Ok, my shirt was damp from my bathing suit before we started, but most of that is sweat. Blech. But the view was so gorgeous, and the way this town is nestled into the hillside is amazing.



This is what the streets looked like.


This was the very end of the uphill climb. The steps are numbered.


Yay for water! I think we pounded that thing in less than 5 minutes.





Can you see the pool? We were SO jealous.


This was a cafe that was just a balcony on the cliff. I don't know where the food or coffee comes from.



Back behind the main drag of shops you found roads to the rest of the island. Way in the distance you can see vineyards.



These veins of cobbled stones ran through many of the little streets. This one actually is one of the more boring patterns, but the street was less crowded.


Ach! This woman got in the way. I was trying to show you how the steps were labelled.


The wait for the cable car going down was about 35 mites, but it went by very quickly because we struck up a conversation with a family behind us. They were from Manchester, and the husband and wife commended us for our choice of vacationing instead of having kids. :) It was interesting how much their accent had traces of what sounded like Scottish influence (they were from Manchester, which I think is up in Northern England).

When we stepped into the cable car, Dane realized that his hatred and fear of ferris wheels was probably relevant here. The ride was very quick (no more than 4 minutes) and Dane only freaked out once. Here's a shot of the pathway we'd spent 30 minutes walking up earlier.


This was the view out the other side.


So, i had mentioned that Dane really, really wanted to make it back for our dinner seating. When we got in line for the cable car, we really only had a 30 minute window where we'd be likely to actually make it on time. Ny the time we made it down the slope, it was after 6. We got on the tender boat at 6:10. We finally made it back onto the boat and through security at 6:26. and we made it to dinner, having showered with soap and shampoo and everything, by 6:39. I was quite impressed with us.

Dinner was great- but now our table has moved past all the awkwardness that can go along with sitting with complete strangers, and we have a great time talking and laughing. After dinner, we needed a rest. We took a quick picture of the sunset (kind of)

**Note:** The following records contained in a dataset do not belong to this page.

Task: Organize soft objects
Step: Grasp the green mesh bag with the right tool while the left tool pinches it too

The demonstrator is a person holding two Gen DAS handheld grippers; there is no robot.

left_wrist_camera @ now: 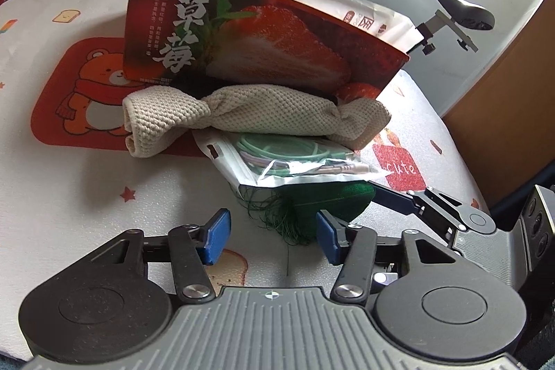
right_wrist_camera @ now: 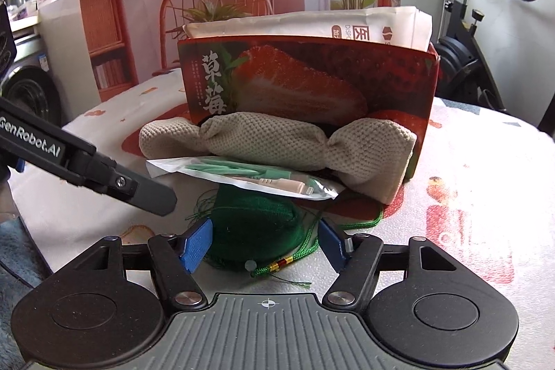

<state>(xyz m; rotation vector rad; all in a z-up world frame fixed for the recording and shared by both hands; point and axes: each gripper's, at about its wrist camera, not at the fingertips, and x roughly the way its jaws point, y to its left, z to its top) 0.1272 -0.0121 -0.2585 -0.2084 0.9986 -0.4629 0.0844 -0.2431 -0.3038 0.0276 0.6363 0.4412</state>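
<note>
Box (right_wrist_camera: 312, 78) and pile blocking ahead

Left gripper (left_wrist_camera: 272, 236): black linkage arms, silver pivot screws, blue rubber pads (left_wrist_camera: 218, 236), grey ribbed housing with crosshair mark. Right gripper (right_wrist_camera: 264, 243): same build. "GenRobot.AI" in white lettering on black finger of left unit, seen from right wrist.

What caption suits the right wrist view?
Open right gripper straddles a dark green mesh pouch below a beige knitted cloth.

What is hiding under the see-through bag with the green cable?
A dark green mesh pouch with a green cord pokes out from under the cable bag. The beige knitted cloth lies on the bag's back part. How far the pouch reaches underneath is covered.
</note>
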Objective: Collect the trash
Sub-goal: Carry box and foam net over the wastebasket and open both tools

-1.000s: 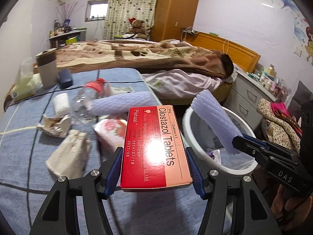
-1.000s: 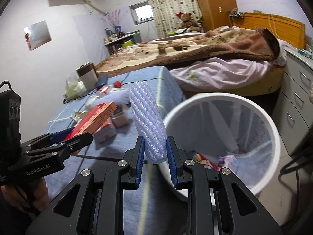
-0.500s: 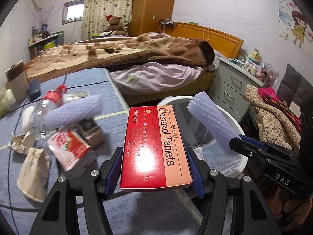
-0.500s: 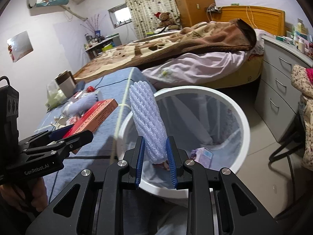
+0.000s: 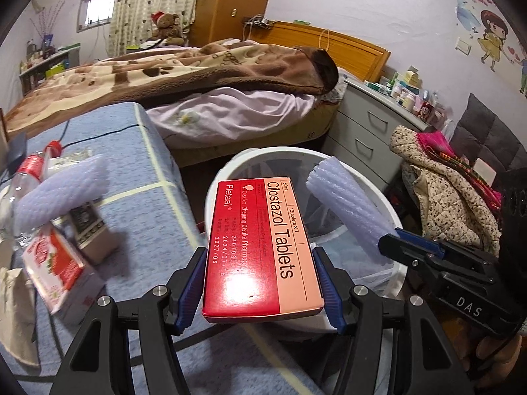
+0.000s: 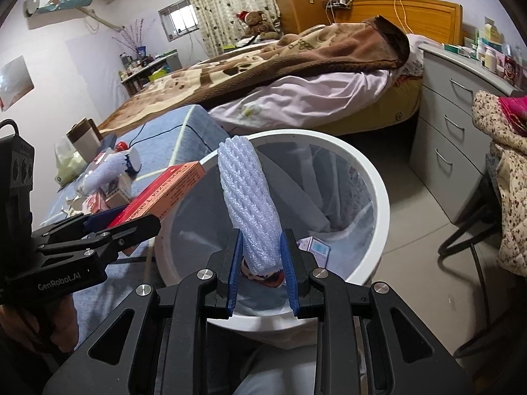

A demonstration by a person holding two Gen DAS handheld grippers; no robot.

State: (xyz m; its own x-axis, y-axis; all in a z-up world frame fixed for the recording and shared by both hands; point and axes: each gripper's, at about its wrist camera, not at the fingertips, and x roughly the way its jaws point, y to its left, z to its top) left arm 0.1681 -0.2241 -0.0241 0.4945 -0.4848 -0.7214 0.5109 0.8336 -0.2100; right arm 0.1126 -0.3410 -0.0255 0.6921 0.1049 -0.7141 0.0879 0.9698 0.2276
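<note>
Left wrist view: left claw (image 5: 260, 286) pinches a red and salmon tablet box (image 5: 260, 247) across its width, both blue pads (image 5: 189, 288) flat against the long sides; the box sticks out from the claw toward 12 o'clock, printed face up. Its far half hangs over the rim of the white trash bin (image 5: 393, 214); its near end sits over the edge of the blue tabletop (image 5: 145, 177). At 3 o'clock from the box the right claw comes in from the frame edge, with a lavender foam net sleeve (image 5: 346, 207) projecting from it toward 11 o'clock, over the bin mouth. On the tabletop at 9 o'clock lie a second foam sleeve (image 5: 59, 191), a clear bottle with red cap (image 5: 33, 168), a strawberry-print carton (image 5: 56, 266) and a small brown box (image 5: 92, 230), all motion-blurred. Right wrist view: right claw (image 6: 262, 270) has the foam net sleeve (image 6: 250, 204) between its pads; jaws have just been opening slightly, the pads lie at the sleeve's sides, and whether they touch it on both sides cannot be told. The sleeve stands up toward 12 o'clock, leaning a little to 11, directly above the bin's (image 6: 378, 184) liner. Inside the bin, at 3 o'clock from the claw tips, lies a small carton (image 6: 314, 247). The left claw (image 6: 128, 227) with the tablet box (image 6: 164, 191) is at 9 o'clock, the box's tip just over the bin rim.
</note>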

saw this cute couple dancing in the main centrum



Soaked our feet in the pool (and Dane was excited to use his pumice stone from the volcanic island), and headed in for the night. And when we got hit with the late night snack itch, we ordered room service. This cheese plate is my favorite. It's delicious and light and I will miss it so much when we are no longer cruising.


And Dane got a turkey sandwich because he's been so poultry deprived.



He even started talking to me again. I think he's getting over the nightmare of the donkey hill.